Safe Haskell | Safe-Inferred |
---|---|
Language | Haskell2010 |
Codec.Elias
Description
Elias codes are prefix codes for positive, non-zero integers with no assumption or limit to their size. For completeness, gamma, delta and omega codes are implemented although for most applications you can get away with only using delta codes:
- Gamma codes are 1 bit more efficient than delta codes for certain numbers between 1 and 15.
- Omega codes only become shorter than delta codes for numbers above 1 googol, or \(10^{100}\).
For codes that include the value 0
, see
Elias.Natural.
Synopsis
- encodeGamma :: Integer -> BitVec
- decodeGamma :: BitVec -> Maybe (Integer, BitVec)
- encodeDelta :: Integer -> BitVec
- decodeDelta :: BitVec -> Maybe (Integer, BitVec)
- encodeOmega :: Integer -> BitVec
- decodeOmega :: BitVec -> Maybe (Integer, BitVec)
Gamma coding
An Elias gamma code consists of the binary expansion of an integer, preceded by the unary encoding of the length of that expansion in zeros.
For example, while the binary expansion of 21
is:
>>>
import qualified Codec.Arithmetic.Variety.BitVec as BV
>>>
BV.toString $ BV.fromInteger 21
"10101"
its Elias code is:
>>>
BV.toString $ enodeGamma 21
"000010101"
where an expansion of \(i\) is always preceeded by \(i-1\) zeros.

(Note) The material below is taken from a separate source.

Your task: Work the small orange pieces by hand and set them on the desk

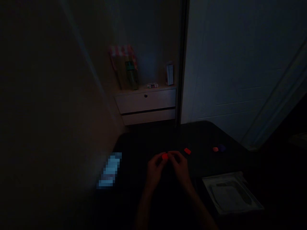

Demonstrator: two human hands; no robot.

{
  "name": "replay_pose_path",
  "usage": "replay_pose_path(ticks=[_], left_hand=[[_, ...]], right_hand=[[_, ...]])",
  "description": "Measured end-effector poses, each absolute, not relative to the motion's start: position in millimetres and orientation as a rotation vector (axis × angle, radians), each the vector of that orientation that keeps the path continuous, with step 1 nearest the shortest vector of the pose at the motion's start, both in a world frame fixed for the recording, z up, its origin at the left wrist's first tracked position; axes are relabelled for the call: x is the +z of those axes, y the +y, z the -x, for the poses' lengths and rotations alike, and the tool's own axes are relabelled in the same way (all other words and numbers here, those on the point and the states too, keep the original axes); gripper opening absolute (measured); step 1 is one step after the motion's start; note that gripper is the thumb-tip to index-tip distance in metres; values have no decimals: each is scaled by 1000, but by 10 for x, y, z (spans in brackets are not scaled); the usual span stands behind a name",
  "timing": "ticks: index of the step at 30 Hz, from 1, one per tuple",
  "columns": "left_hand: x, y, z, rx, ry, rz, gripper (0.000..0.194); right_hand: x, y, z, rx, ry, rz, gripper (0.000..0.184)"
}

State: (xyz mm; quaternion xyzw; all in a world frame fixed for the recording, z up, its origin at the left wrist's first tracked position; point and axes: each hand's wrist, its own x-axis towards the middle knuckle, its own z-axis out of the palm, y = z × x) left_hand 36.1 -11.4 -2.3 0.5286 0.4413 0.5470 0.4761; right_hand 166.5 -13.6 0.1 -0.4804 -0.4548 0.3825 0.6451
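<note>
In the dim light, a small bright red lump (164, 156) shows between my two hands above the dark table. My left hand (154, 166) pinches it from the left with thumb and fingers. The fingertips of my right hand (180, 163) close on its right edge. What the lump is made of, I cannot tell. Just beyond my right hand lies a red rectangular piece (187, 151). Farther right on the table sit a rounded pinkish-red lump (215, 149) and a dark purple lump (222, 148), side by side.
The black table (148, 139) has rounded far corners. At its left is a blurred, lit phone-like rectangle (110, 170). A pale flat box or packet (231, 193) lies at lower right. Behind stand drawers (153, 101) bearing a green bottle (131, 75) and upright books (169, 74).
</note>
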Motion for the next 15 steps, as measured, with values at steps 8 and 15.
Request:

encodeGamma :: Integer -> BitVec Source #
Encode a number in a Elias gamma code. Throws an error if the input is not positive and non-zero.
decodeGamma :: BitVec -> Maybe (Integer, BitVec) Source #
Try to decode an Elias gamma code at the head of the given bit
vector. If successful, returns the decoded value and the remainder of
the BitVec
with the value's code removed. Returns Nothing
if the
bit vector doesn't contain enough bits to specify a number.
Delta coding
An Elias delta code is like an Elias gamma code except that the length is itself coded like a gamma code instead of a unary encoding.
For example, the binary expansion of \(1\,000\,000\)
>>>
BV.toString $ BV.fromInteger (10^6)
"11110100001001000000">>>
length "11110100001001000000"
20
is prefixed with the gamma encoding of 20
and loses its leading
bit (which begins every binary expansion):
>>>
BV.toString <$> [encodeGamma 20, BV.fromInteger (10^6)]
["000010100","11110100001001000000"]>>>
BV.toString $ encodeDelta 1000000
"0000101001110100001001000000">>>
length "0000101001110100001001000000"
28
encodeDelta :: Integer -> BitVec Source #
Encode a number in a Elias delta code. Throws an error if the input is not positive and non-zero.
decodeDelta :: BitVec -> Maybe (Integer, BitVec) Source #
Try to decode an Elias delta code at the head of the given bit
vector. If successful, returns the decoded value and the remainder of
the BitVec
with the value's code removed. Returns Nothing
if the
bit vector doesn't contain enough bits to specify a number.
Omega coding
An Elias omega code is the result of recursively encoding the
length of binary expansions in the prefix until a length of 1
is reached. Since binary expansions are written without any
leading zeros, a single 0
bit marks the end of the code.
For example:
>>>
BV.toString . BV.fromInteger <$> [2,4,19,10^6]
["10","100","10011","11110100001001000000"]>>>
length <$> ["10","100","10011","11110100001001000000"]
[2,3,5,20]>>>
BV.toString $ encodeOmega (10^6)
"1010010011111101000010010000000">>>
length $ "1010010011111101000010010000000"
31
Note that, while asymptotically more efficient, omega codes are longer than delta codes until around 1 googol, or \(10^{100}\).
encodeOmega :: Integer -> BitVec Source #
Encode a number in a Elias omega code. Throws an error if the input is not positive and non-zero.
decodeOmega :: BitVec -> Maybe (Integer, BitVec) Source #
Try to decode an Elias omega code at the head of the given bit
vector. If successful, returns the decoded value and the remainder of
the BitVec
with the value's code removed. Returns Nothing
if the
bit vector doesn't contain enough bits to specify a number.